Related Work & Insights¶
- FID-UCB (Hu et al., 2025a): Focuses on MAB-based selection for unconditional generative models; this work extends it to conditional generation (with prompts).
- Mixture-UCB (Rezaei et al., 2025): Mixes multiple generative models to enhance diversity.
- KernelUCB (Valko et al., 2013): A foundational work in kernelized CB, but assumes shared weights.
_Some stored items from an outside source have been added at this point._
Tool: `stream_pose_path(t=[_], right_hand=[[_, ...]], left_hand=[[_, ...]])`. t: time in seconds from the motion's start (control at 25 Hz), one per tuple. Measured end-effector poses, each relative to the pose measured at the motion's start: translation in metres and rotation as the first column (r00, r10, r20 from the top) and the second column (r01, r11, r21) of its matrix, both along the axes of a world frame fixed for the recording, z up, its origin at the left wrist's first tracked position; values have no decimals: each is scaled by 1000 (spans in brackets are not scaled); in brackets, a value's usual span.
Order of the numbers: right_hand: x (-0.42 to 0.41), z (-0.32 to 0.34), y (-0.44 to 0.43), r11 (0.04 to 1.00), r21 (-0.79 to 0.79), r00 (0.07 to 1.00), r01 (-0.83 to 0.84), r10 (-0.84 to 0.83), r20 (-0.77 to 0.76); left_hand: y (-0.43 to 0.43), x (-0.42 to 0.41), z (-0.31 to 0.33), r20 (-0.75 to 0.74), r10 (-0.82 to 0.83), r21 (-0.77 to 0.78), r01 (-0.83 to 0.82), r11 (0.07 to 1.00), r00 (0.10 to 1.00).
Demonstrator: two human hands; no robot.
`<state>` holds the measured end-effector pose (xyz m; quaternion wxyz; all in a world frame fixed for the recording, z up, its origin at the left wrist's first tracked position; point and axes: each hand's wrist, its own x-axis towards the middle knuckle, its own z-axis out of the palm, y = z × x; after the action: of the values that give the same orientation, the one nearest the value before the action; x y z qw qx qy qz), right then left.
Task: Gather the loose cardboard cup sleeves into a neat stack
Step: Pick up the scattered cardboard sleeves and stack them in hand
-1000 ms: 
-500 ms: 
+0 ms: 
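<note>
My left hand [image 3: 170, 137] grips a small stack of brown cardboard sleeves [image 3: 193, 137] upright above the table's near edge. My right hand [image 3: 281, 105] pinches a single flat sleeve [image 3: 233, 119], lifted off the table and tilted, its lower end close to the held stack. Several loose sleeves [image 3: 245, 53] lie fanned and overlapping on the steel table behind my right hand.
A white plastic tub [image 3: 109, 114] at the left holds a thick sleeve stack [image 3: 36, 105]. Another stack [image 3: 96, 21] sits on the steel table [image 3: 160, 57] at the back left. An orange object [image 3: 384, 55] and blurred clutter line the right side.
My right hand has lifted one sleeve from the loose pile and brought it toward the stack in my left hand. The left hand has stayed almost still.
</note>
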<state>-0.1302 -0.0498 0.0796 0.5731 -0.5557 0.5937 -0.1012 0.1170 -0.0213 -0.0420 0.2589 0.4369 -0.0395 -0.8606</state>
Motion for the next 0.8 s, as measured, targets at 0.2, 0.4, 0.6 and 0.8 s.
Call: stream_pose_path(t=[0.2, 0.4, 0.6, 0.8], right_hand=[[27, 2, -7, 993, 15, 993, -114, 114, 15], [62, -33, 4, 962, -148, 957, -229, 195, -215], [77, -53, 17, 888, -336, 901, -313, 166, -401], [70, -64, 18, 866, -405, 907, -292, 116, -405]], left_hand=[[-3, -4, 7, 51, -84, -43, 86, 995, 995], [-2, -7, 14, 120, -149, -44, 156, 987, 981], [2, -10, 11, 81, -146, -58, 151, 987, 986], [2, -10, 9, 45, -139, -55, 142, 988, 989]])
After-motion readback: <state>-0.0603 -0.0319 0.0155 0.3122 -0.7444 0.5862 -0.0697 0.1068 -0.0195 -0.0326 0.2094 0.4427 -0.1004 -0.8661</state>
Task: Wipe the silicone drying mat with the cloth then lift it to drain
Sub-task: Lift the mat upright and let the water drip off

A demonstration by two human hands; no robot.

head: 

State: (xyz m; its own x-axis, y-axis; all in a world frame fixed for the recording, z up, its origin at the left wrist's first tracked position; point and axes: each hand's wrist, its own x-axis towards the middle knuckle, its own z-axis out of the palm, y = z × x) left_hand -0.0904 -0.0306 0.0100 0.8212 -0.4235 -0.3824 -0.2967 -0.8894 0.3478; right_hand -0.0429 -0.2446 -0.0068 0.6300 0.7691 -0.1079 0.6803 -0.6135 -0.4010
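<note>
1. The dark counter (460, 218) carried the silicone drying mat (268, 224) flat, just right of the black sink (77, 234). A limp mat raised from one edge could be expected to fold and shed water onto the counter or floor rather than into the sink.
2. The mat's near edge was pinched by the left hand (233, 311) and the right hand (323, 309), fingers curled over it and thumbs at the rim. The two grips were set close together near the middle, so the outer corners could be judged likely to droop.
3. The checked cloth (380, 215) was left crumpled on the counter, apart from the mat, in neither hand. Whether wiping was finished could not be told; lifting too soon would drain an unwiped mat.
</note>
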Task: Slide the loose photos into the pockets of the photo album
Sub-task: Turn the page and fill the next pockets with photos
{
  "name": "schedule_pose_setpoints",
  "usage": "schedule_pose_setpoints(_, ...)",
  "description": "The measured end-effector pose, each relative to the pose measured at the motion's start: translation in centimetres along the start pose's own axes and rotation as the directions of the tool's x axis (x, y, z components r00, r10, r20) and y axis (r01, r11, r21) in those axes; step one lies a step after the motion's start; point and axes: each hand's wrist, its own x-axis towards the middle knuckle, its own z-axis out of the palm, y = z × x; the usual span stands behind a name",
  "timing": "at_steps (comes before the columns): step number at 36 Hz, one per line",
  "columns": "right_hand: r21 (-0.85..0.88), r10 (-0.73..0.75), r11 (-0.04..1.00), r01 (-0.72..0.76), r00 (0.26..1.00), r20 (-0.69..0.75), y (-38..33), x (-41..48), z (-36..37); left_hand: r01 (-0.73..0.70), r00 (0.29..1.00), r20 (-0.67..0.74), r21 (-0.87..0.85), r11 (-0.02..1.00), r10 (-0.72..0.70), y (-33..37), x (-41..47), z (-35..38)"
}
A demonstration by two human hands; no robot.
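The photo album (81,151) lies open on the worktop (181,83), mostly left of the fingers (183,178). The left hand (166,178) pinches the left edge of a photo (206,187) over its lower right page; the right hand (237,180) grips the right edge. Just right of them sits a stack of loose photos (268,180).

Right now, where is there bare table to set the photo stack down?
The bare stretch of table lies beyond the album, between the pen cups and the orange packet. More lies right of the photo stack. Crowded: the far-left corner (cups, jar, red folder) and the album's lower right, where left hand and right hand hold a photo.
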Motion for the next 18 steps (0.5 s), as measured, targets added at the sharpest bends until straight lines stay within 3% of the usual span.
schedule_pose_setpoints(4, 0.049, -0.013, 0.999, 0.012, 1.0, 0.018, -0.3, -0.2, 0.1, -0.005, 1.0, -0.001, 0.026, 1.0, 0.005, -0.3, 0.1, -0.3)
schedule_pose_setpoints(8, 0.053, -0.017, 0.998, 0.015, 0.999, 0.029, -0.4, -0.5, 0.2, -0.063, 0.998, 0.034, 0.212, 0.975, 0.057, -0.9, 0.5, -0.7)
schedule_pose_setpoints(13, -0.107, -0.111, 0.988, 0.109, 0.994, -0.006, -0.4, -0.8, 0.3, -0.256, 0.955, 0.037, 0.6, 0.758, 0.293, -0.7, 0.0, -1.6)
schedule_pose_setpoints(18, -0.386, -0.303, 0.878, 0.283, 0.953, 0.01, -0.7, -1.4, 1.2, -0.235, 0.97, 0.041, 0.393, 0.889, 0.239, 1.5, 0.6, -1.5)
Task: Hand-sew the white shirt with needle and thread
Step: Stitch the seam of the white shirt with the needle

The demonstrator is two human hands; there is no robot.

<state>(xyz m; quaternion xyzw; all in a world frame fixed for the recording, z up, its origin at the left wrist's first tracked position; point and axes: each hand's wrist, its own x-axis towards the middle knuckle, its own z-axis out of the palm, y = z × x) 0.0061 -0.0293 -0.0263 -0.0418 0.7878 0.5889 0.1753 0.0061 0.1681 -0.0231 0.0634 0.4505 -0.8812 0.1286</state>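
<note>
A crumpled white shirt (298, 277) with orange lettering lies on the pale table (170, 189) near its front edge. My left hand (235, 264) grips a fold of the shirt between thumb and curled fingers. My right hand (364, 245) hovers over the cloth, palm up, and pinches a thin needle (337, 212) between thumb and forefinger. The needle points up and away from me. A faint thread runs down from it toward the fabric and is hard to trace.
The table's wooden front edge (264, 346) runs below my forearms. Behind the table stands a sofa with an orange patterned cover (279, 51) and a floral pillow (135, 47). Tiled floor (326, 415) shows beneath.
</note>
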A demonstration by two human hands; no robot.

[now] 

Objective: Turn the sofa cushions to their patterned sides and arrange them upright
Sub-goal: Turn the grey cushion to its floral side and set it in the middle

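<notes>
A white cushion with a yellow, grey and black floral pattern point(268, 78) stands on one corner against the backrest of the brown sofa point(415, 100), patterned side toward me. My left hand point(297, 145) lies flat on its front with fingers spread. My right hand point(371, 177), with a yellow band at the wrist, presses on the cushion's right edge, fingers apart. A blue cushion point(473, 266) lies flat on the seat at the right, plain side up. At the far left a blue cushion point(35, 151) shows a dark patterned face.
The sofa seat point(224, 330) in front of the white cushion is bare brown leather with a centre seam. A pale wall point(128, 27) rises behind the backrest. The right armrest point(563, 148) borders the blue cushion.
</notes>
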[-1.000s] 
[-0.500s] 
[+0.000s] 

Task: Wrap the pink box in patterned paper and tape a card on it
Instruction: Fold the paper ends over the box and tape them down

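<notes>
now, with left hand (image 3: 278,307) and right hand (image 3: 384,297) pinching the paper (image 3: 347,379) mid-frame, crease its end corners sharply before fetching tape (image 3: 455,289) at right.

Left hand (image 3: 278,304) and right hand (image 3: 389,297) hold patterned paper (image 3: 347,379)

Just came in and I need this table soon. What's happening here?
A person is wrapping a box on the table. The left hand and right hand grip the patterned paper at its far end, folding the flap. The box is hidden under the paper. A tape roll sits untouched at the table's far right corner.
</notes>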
- Offline Routing Methods (Luo et al., 2024; Qin et al., 2024): Train neural networks for prompt-to-model routing, but require substantial offline data.
- Insights: The per-arm kernel method paradigm can be generalized to other online selection scenarios featuring "the same input, different backends" (e.g., API routing, model ensembles).
Rating¶
- Novelty: ⭐⭐⭐⭐ — Applying per-arm kernelized CB to prompt-aware model selection represents a novel combination.
- Experimental Thoroughness: ⭐⭐⭐⭐ — Covers multiple scenarios including T2I, LLMs, and image captioning, and includes adaptivity experiments.
- Writing Quality: ⭐⭐⭐⭐ — The motivation is clear, and the theoretical and empirical elements are well-integrated.
- Value: ⭐⭐⭐⭐ — Addresses practical model routing problems, balancing theory and application.